Rehén entre las piernas de Judit, Holofernes cree avistar jardines, exteriores iluminados, destellos de joyas. Cree ver y tocar a algún dios. No le importó que ella fuera viuda y haya sido amansada por otras manos; lo inmediato ocurría allí, en su lecho, con ese cuerpo que de pronto apareció sin invitación en su campamento para calmar las ansias y olvidar la vejez.
A Holofernes el licor del banquete no lo ha afectado mucho, dispone sus cinco sentidos para el amor de esa noche. ¿Y ella? Judit tensa su cadera; sujeta con más fuerza a Holofernes. Lo engaña: le ofrece su cuello, le acaricia la espalda, lo aprieta sonriente en su seno. Siente su aliento sobre su cara y algunas palabras lisonjeras; el asco desaparece cuando voltea su rostro hacia la izquierda del lecho y ve entre la maraña de vestidos dispuestos antes con mucha cautela, el filoso brillo de una daga.

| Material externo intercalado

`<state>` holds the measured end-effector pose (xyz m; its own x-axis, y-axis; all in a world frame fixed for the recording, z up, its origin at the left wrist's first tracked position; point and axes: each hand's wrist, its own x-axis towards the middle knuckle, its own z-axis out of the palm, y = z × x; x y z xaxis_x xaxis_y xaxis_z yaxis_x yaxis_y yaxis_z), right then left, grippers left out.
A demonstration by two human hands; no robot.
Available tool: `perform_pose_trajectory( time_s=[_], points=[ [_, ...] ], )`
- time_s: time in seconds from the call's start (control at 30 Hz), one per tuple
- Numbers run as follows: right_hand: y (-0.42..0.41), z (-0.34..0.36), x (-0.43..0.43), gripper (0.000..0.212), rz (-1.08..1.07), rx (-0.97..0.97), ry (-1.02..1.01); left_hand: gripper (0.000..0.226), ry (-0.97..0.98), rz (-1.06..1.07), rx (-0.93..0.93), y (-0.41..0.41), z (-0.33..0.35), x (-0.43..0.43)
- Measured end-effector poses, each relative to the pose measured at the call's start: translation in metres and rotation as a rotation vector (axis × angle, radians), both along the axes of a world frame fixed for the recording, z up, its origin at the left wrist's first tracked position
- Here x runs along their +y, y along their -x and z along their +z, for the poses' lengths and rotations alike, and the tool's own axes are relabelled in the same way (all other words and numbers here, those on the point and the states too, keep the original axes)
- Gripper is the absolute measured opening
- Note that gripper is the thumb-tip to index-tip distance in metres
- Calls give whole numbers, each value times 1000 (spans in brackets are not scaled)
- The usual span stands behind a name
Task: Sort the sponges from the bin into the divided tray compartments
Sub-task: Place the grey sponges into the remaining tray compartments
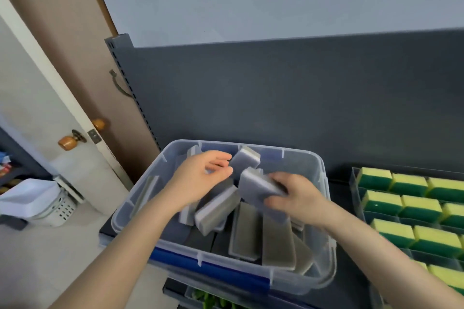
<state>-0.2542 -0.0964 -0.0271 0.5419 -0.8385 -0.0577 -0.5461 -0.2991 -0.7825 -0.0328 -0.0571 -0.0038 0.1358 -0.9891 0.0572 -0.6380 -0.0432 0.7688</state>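
A clear plastic bin (324,170) sits in the middle, holding several grey sponges (218,211). My right hand (296,198) grips one grey sponge (256,183) and holds it over the bin. My left hand (200,175) hovers over the bin with loosely curled fingers next to another grey sponge (246,159) that leans on the bin's far wall; whether it touches that sponge is unclear. At the right, a clear divided tray (355,190) holds several yellow-and-green sponges (409,184) standing in rows.
A dark grey shelf back panel (276,88) rises behind the bin and tray. The bin stands on a blue-edged shelf (226,271). At the left is a door with wooden knobs (67,142) and a white basket (37,202) on the floor.
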Motion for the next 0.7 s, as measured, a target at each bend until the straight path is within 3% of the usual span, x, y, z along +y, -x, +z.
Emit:
perform_pose_trajectory(
  time_s=[0.1, 0.17, 0.47, 0.6, 0.7],
  points=[
    [4, 15, -4, 11, 14, -377, -349, 29, -136, -78, 298, 10, 4, -4],
    [4, 13, -7, 13, 19, -418, -400, 27, -206, -142, 359, 15, 4, -8],
    [-19, 5, -10, 20, -68, -503, -382, 30, -165, -111, 520, 14, -1, -28],
    [-38, -6, -16, 18, -235, -400, -308, 28, 27, 72, 589, -13, 10, -44],
    [-56, -17, -19, 28, -280, -49, -129, 29, 73, 111, 617, -41, 16, -50]
  ],
)
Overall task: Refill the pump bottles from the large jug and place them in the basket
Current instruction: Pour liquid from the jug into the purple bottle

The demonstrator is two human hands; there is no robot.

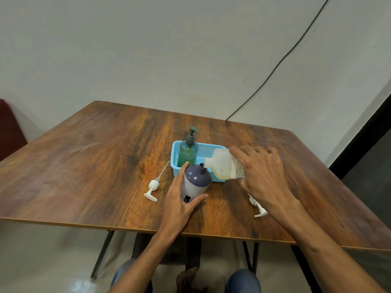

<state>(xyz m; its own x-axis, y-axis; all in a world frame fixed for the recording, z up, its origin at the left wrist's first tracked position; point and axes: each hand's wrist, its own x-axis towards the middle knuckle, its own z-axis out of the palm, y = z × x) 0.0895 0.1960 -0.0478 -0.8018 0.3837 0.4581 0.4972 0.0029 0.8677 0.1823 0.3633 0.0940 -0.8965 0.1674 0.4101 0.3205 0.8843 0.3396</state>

Holofernes se encuentra en un arrebato religioso y no se percata de los movimientos concentrados de Judit, quien con gran disimulo oscurece más la vista del rey con su brazo derecho. Judit en esos momentos no siente sino piensa en los escasos movimientos medidos que le quedan esa noche. Retira suavemente su brazo izquierdo del peso y el trance de Holofernes. Sus dedos como tentáculos se hacen del mango de la daga de entre la maraña de tules, lo aprieta como si debiera sujetarlo para no caer a un abismo; ensaya tomar una bocanada de aire que el rey interpreta como un gemido de placer pero que ella sabe bien, es un canto de guerra. Holofernes apenas llega a sentir la ráfaga de su amante: la daga atraviesa su nuca como una lanza; tampoco se percata de los torrentes rojos que desprende su cuerpo ya inerte.
Judit recibe la sangre en su cuerpo como hace unos instantes la simiente del rey. Lanza a un costado el cuerpo de Holofernes. Su rostro está tenso; piensa que falta aún cercenarle toda la cabeza. Solo quisiera salir de allí y lavarse el pecho, la entrepierna, el cabello.